The arrest of Councilman Jumaane Williams at the West Indian American Parade on Sept. 5 brought to light the NYPD’s controversial stop and frisk policy, which is accused of being based on race. Williams maintains that if he had been white, he wouldn’t have been arrested.

This case has the Black community once again questioning the NYPD’s stop and frisk practices toward Black and Latino people.

A month after the arrest, Brooklyn College is examining the NYPD’s policy through the case of Williams, a distinguished alumni.

The panel will be held Thursday, Oct. 13 and will be sponsored by the college’s Wolfe Institute, along with its journalism program and the campus chapter of the Professional Staff Congress, the CUNY faculty and staff union.

“Stop and frisk is a growing problem that the mayor and the police commissioner have been sweeping under a rug,” say the organizers of this event.

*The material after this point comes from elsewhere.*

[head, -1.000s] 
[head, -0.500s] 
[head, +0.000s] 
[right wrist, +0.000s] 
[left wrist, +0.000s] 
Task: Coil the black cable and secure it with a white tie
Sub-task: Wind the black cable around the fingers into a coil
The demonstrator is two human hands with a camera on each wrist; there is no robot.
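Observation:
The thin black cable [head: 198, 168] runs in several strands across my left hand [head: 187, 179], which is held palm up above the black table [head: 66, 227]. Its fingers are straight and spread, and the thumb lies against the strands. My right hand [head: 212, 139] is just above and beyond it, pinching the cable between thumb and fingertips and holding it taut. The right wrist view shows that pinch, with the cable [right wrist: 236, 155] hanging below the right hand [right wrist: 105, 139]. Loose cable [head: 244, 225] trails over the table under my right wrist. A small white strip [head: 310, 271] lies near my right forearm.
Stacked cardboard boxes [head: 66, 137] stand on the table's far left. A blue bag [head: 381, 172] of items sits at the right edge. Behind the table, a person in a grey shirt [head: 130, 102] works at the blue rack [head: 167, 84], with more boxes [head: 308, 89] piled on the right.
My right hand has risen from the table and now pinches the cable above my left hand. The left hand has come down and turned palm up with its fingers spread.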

Ron Howell, professor in the college’s journalism program and organizer of this event, said, “This policy is affecting hundreds of thousands of young men in our city, mostly Blacks and Latinos, and it’s time we learned more about it-how many innocent young men it’s harming and what alternative policies we can come up with to fight crime.”

Despite several attempts to invite police officials to attend this panel, Howell says he didn’t receive any response.

“Even when journalists have written tens of thousands of words in magazines about stop and frisk and they go to the deputy commissioner for public information for a response, the routine comment is ‘no comment,’” said Howell.

The panel takes place on Thursday, Oct. 13 at the Woody Tanger Auditorium of the Brooklyn College Library from 6:30 to 8 p.m.